Lowering prepayment penalties can help consumers find emergency money. In the past few years homebuyers were searching for the most cost efficient ways of funding their mortgages. To keep rates low and stabilize profits, banks came up with the prepayment penalty.
Banks use the prepayment penalty for protection
The way they work is that banks would allow the borrower to get lower rates, but in return the buyer would sign a paper stating they must pay a prepayment penalty if their mortgage was paid off between three to five years. Ilyce Glink, publisher of ThinkGlink.com, (see http://www.bankrate.com/finance/mortgages/6-steps-to-a-lower-prepayment-penalty-1.aspx) said, “These contracts were structured to guarantee banks a certain amount of profit. The banks would do a risk calculation or a profit calculation, and the penalty itself was generally set between 2 percent and 4 percent of the loan.”
The sad truth about prepayment penalties is that homebuyers need to sign them, but often times they don’t notice them. Glink added, “The stacks of paperwork homebuyers are required to go through usually disorient them and the cost of prepayment penalties are often ignored.” The problem comes in when the borrower wants to pay off or refinance the loan and the penalty is a reality they have to face.
Ways to handle a prepayment penalty
Clarky David, Debt Diva at CareOne Debt Relief Services, said, “With a mortgage, you’ve entered into a legal contract, and most of the time, the bank is not going to want to go to the effort to renegotiate it.” Although there is now a way to get around a prepayment penalty, there are ways to minimize it. Here are five tips to follow:
- Find the paperwork. The first step consumers need to take is to make sure that they have a prepayment clause. Glink said, “It usually says ‘prepayment disclosure’ or ‘prepayment penalty disclosure’ at the top. There are usually three or four documents you had to initial to indicate that you read them.”
- Read the contract. Most of prepayment penalties have a single fee and others have a sliding scale to watch for. The sliding scale ones will decrease the longer a borrower holds the loan. For example, during the first year of the mortgage a homeowner may have a prepayment penalty of 4%, whereas during the third year it may fall to just 1%. For consumers who are in the time span where a rate is set to decrease, this is a great time to wait for a month to save some emergency money.
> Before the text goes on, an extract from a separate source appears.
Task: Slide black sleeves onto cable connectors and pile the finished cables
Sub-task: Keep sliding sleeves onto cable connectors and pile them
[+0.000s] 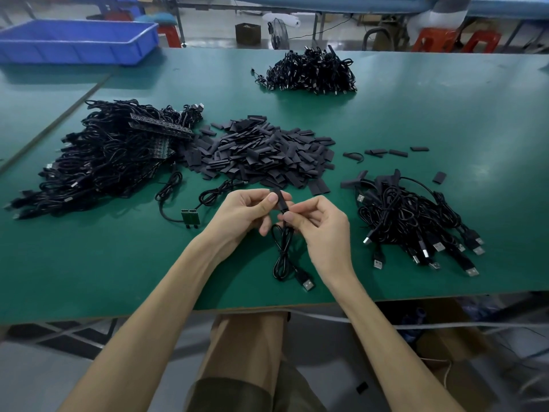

- Crunch the numbers. The next thing to do is pull out a calculator and do the math. Sometimes the prepayment penalty is worth the chance to move to a less risky lower-interest loan. Best case scenario, the prepayment penalty is eaten up by overall savings on a new mortgage loan. On the other hand, consumers may have to lower the penalty before they move. Again, it’s best to compare the options mathematically and make a decision based on savings.
- Talk to the loan officer. The next step is to start negotiating the penalty with the loan officer. Glink said, “The first point of contact should be the loan officer. But if you don’t have any luck there, escalate to a manager. They generally have more pull and decision-making power.” Most likely the penalty won’t be ignored altogether, but there is a chance they may cut back the penalty if a homeowner has some track record of consistent payments for a good amount of time.
- Get any changes or amendments in writing. Document all discussions and negotiations with everything from the loan officer’s name to the time the discussion was had. Consumers should always request that the deal is sent in writing. A verbal offer is worth nothing and without proper documentation consumers may be starting from square one.
Banks willing to negotiate
Banks are suffering as a result of the recession and aren’t eager to let go of valuable prepayment penalty fees. Despite the contract, they still may be willing to negotiate. For any consumer looking for emergency money, it can be a good option to try to at least shave a few thousands off of a penalty. It may not sound like much, but it can add up to substantial savings in the end.